Your assignment - Please copy out every line in the records below that includes the word "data".
────────────────────
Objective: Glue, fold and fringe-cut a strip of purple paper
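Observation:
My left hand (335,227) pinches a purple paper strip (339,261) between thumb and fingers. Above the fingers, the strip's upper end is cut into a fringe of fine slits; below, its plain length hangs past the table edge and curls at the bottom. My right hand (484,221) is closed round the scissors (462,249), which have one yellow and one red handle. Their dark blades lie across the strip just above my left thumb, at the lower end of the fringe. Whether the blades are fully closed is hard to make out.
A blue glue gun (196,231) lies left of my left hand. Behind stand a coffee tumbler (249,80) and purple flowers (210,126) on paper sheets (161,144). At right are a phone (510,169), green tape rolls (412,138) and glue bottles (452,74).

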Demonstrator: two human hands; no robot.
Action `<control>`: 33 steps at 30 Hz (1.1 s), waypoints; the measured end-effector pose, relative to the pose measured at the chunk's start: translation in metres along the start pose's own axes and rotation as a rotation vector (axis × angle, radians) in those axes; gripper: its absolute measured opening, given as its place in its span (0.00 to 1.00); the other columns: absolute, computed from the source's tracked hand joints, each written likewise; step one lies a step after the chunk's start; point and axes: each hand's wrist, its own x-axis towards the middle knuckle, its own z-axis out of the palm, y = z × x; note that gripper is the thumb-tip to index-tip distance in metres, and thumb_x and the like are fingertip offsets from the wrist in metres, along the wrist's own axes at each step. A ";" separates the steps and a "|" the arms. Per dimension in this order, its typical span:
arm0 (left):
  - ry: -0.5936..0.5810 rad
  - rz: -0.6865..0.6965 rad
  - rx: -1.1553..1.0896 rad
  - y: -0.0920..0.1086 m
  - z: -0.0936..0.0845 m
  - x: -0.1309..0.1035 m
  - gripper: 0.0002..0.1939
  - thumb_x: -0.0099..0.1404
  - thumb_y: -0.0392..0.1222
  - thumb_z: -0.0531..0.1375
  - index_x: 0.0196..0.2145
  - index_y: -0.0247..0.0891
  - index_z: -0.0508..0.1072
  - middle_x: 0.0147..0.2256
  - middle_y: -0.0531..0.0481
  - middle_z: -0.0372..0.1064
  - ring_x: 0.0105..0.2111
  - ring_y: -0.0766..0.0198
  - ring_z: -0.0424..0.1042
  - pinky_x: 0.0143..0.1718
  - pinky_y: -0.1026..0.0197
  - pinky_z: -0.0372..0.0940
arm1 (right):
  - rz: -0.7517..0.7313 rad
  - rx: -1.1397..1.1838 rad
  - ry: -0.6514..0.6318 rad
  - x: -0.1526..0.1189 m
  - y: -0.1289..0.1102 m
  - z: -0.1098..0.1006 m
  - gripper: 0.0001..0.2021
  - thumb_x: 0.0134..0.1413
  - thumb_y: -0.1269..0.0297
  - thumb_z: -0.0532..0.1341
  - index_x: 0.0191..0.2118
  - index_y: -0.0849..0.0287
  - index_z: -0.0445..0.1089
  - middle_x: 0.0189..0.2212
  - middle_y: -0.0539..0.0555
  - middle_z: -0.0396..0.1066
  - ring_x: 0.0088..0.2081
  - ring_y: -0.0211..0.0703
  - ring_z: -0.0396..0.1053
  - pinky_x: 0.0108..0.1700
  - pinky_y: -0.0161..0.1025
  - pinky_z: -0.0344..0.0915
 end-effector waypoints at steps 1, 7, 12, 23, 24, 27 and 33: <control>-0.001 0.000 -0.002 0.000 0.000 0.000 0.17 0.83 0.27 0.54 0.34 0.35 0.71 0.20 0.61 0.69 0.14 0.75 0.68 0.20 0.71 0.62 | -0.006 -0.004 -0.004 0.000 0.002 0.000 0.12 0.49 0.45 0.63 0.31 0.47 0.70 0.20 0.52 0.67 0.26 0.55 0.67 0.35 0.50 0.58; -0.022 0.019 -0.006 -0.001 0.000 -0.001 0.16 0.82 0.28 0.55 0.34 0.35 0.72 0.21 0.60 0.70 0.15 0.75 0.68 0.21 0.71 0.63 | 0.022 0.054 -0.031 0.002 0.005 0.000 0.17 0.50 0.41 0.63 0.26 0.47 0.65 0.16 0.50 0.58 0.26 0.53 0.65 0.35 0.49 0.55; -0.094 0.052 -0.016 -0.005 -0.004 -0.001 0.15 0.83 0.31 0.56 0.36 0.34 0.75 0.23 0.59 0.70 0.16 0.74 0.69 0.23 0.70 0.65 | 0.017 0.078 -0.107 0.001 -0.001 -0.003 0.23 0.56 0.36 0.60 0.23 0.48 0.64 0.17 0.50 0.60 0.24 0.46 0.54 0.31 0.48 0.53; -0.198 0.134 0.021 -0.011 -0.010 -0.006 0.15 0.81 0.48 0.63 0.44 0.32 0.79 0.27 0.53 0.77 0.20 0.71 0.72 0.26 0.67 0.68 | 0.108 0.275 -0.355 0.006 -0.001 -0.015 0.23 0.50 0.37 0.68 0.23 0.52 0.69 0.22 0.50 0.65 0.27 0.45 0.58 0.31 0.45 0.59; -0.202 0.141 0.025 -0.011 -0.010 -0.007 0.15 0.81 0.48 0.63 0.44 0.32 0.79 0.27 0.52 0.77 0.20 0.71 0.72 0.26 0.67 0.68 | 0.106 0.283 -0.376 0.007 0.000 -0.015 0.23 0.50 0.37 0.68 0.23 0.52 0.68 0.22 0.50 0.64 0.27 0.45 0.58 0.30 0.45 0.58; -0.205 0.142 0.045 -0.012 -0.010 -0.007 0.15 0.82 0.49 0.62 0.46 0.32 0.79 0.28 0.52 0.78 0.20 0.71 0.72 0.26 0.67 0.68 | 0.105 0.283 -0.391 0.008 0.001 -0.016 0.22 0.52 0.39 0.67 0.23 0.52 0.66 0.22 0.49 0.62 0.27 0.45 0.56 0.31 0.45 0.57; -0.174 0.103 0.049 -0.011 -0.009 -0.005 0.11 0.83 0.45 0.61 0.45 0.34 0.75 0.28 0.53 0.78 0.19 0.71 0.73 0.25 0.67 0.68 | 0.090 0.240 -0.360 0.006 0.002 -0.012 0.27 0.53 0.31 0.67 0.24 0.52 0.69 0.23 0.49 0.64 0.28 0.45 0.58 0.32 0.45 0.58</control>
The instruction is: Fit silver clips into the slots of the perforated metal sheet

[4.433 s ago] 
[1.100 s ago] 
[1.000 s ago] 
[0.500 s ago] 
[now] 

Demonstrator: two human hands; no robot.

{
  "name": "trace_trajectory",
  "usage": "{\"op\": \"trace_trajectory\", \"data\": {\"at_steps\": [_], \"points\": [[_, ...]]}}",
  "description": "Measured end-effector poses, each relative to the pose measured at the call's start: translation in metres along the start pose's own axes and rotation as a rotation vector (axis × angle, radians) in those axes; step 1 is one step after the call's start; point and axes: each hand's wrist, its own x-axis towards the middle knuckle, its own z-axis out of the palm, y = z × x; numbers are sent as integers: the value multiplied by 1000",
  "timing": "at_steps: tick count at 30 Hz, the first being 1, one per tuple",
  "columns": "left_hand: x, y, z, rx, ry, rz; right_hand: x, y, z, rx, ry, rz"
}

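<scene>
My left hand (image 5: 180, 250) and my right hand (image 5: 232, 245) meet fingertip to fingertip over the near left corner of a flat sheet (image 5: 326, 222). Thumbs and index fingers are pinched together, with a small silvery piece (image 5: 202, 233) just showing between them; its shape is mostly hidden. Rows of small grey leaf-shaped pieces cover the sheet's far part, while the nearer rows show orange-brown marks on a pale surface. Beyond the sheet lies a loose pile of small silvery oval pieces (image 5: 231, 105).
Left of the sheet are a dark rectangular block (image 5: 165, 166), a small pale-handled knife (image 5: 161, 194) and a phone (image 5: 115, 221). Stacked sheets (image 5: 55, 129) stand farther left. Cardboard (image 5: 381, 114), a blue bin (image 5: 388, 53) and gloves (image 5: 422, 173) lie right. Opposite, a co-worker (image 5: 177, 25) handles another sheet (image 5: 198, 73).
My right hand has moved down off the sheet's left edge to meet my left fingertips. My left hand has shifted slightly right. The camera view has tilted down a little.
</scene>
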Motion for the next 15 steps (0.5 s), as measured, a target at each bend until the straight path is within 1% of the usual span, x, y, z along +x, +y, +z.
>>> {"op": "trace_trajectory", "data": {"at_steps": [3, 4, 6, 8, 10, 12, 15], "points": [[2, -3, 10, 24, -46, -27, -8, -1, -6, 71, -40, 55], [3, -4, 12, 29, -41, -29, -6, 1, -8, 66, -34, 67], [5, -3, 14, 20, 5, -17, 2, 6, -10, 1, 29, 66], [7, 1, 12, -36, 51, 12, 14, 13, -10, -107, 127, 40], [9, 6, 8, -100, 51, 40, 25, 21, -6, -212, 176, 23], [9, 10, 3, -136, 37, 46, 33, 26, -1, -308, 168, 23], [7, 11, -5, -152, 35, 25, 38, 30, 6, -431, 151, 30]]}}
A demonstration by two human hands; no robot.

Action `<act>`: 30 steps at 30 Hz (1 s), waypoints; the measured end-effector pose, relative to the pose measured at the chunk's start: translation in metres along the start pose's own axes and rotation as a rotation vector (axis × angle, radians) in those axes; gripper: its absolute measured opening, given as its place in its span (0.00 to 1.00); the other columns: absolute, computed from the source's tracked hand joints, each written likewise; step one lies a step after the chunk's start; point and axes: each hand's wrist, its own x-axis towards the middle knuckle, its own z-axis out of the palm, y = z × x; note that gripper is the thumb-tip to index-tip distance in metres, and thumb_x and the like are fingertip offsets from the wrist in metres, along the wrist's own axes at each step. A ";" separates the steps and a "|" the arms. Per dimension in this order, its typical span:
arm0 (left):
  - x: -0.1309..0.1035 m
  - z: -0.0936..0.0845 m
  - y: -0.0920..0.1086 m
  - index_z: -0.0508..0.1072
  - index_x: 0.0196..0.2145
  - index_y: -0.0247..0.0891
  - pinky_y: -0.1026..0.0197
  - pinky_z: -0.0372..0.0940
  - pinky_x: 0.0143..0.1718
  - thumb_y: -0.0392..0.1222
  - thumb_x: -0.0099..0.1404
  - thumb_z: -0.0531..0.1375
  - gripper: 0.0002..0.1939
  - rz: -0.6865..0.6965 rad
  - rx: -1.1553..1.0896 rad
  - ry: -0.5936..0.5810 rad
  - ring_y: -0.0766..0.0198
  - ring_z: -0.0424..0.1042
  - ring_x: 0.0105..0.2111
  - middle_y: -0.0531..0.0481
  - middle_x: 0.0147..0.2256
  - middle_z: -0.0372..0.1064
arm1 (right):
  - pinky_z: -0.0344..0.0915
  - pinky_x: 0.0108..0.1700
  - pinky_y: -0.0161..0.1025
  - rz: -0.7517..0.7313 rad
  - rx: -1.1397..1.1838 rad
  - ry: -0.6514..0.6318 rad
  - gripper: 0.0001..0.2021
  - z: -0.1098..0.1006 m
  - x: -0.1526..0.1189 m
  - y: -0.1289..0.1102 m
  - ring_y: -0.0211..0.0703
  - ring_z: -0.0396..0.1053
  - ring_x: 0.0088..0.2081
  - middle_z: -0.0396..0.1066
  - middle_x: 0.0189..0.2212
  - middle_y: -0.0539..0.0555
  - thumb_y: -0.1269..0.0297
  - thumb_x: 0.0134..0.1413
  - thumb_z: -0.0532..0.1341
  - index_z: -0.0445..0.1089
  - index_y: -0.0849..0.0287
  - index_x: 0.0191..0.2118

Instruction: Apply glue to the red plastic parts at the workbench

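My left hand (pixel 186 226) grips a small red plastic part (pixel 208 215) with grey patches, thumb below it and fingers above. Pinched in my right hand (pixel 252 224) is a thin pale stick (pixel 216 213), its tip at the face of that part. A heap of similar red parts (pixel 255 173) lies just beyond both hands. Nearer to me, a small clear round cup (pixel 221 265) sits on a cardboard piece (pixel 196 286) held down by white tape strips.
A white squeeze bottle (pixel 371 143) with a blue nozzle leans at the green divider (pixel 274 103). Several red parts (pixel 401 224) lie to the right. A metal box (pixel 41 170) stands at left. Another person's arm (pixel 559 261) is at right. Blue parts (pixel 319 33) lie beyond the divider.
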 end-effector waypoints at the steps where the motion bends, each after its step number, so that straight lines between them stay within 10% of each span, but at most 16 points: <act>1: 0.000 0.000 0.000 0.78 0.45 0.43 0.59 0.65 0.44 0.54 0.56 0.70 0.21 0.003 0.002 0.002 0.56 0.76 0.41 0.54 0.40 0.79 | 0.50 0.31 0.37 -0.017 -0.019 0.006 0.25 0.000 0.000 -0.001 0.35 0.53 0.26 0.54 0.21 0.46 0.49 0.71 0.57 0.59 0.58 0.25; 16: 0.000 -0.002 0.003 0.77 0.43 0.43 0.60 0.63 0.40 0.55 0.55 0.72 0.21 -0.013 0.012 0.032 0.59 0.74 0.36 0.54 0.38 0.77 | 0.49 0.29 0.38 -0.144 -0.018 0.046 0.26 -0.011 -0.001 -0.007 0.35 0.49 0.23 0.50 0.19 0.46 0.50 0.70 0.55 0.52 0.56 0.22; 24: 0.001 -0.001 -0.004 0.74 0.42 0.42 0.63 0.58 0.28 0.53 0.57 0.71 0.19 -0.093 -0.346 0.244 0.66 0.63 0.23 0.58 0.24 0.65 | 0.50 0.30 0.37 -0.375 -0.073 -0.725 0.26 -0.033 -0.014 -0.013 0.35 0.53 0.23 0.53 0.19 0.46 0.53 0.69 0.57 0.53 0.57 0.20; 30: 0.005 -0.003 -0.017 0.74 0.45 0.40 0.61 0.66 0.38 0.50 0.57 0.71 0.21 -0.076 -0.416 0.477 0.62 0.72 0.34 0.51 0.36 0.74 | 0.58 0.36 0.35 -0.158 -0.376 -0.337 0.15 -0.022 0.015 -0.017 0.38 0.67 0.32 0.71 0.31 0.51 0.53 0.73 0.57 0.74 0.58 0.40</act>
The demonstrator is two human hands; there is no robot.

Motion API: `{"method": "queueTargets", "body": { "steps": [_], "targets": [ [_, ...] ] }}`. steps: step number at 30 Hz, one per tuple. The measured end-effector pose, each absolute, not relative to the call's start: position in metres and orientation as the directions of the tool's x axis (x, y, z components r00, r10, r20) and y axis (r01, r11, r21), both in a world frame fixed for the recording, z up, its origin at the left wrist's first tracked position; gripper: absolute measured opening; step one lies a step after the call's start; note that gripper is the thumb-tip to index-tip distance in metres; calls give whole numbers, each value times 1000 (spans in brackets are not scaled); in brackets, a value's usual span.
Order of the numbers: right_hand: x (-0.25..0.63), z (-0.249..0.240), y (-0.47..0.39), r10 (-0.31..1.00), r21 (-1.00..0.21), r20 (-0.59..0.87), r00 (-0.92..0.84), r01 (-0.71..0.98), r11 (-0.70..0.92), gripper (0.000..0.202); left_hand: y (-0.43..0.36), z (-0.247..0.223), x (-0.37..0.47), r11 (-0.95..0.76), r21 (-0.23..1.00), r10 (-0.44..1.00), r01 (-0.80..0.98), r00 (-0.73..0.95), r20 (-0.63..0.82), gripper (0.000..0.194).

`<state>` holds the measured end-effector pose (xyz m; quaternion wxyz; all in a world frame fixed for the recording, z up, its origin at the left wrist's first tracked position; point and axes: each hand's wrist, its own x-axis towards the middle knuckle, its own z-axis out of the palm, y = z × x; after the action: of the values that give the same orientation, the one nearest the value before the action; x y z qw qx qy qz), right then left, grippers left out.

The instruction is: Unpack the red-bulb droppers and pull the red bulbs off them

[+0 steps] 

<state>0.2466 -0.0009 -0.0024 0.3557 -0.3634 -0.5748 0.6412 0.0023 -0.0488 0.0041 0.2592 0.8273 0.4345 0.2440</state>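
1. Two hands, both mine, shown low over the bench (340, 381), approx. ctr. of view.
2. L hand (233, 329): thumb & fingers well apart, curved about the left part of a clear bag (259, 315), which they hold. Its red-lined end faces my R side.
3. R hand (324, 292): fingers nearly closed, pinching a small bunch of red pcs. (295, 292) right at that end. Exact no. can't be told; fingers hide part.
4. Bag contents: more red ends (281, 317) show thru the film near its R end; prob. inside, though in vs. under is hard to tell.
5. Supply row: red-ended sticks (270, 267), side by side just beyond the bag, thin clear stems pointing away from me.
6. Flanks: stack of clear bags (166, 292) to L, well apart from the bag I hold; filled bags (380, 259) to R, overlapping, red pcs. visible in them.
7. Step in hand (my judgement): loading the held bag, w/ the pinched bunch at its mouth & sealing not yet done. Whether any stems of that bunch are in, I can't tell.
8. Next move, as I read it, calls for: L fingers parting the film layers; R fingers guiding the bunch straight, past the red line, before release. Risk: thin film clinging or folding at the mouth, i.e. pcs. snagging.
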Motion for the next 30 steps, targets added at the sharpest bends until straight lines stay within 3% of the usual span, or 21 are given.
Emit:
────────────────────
Solution for this exercise -
  "usage": "{\"op\": \"trace_trajectory\", \"data\": {\"at_steps\": [_], \"points\": [[_, ...]]}}",
>>> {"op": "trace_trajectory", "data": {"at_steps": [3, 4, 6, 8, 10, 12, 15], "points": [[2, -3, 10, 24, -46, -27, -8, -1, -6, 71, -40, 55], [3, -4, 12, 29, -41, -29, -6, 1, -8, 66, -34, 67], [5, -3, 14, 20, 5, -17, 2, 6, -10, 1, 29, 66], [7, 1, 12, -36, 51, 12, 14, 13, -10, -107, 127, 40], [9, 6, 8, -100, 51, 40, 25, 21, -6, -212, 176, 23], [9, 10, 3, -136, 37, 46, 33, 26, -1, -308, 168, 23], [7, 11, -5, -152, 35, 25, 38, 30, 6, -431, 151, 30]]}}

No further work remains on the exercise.